The final follow-up radiographs showed an average anatomical axis, femorotibial alignment of 8.8° of valgus (range 4°–22° of valgus). The knees were corrected by an average of 6.4° (range 2°–14°). This relative overcorrection gives increased stress on the lateral compartment. Signs of osteoarthritis progression in the uninvolved tibiofemoral compartment on the radiograph at the last follow-up were noted in 43 knees (grade-1 Ahlback osteoarthritis in 39 knees and grade-2 Ahlback osteoarthritis in four knees). No grade-3 or -4 changes were noted. At final radiographic evaluation, no component showed evidence of loosening. No knees had >2 mm of tibial cement-bone radiolucency. There were no radiolucent lines seen at the posterior aspect of the femoral components.

Seventeen knees were revised, resulting in a survival rate of 89% in these 2–7 years of follow-up interval.

Discussion

The purpose of this prospective study was to evaluate midterm durability of Oxford unicompartmental knee replacement surgery for patients 60 years of age and older. We acknowledge that the present study has the limitations of a midterm follow-up. However, longer follow-up for this phase-III version with the minimally invasive technique is not possible, because the current version has been available only since 1998 [7]. Besides, most technical failures occur within the first 2 years [12].

In these 2–7 years of follow-up interval, 11% of unicompartmental knee arthroplasties in all patients needed revision—a survival rate of 89%. These results are considerably lower compared to the designer [5] series or the independent series [6].

The primary need for revision surgery could be attributed to indication and technical failures. Thirteen of the 17 revisions were probably related to human error, the remaining four are in one case a hyperflexion trauma and luxation of the bearing, one case with deep infection, and two cases with unexplained persisting anteromedial pain. Misalignment of the components was the primary cause of technical failure. With the minimally invasive technique, the visual field is restricted, making mobile-bearing unicompartmental knee replacement surgery a demanding procedure. Introduction of the minimally invasive option makes the terms surgical technique and pitfalls actual again.

For the remaining 113 patients (140 knees) who did not undergo revision, the Knee Society score, WOMAC and SF-36 questionnaires showed an improvement in the outcome. All three scores indicated less pain and improvement in function, as confirmed by an average clinical average flexion of 126° at the latest follow-up. The Knee Society score total of 83.4 indicates a successful outcome.

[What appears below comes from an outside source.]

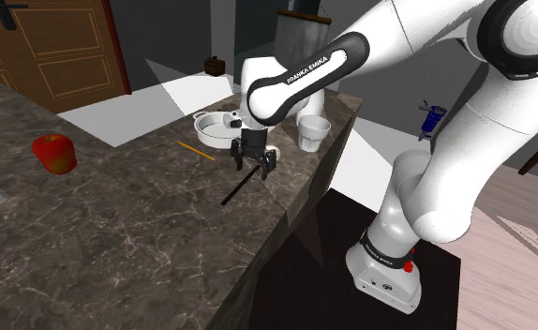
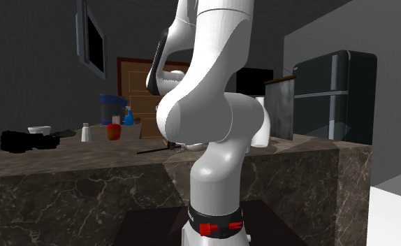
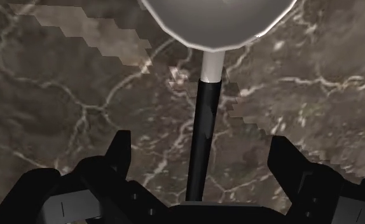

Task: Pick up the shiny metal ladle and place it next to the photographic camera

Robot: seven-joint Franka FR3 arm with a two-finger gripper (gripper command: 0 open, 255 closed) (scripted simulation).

Over the 7-year period of our study, eight senior surgeons performed the operation with an average of <10 procedures a year per surgeon. All surgeons attended the instructional course organized by the designer group. There is no evidence for a learning curve in our study. The outcome should be attributed to the number of operations performed. As a result of the relatively low survival rate of this study, the number of senior surgeons performing the procedure in this hospital is now reduced to two.

Conclusion

Careful patient selection, surgeon experience, and proper instrumentation and surgical technique are important factors in mobile-bearing unicompartmental knee replacement surgery [13, 14]. For unicompartmental replacement surgery, long-term results are related to the number performed by the unit [14]. The surgeon should be well versed in the routine, indications, and technique of this procedure to minimise failure rates.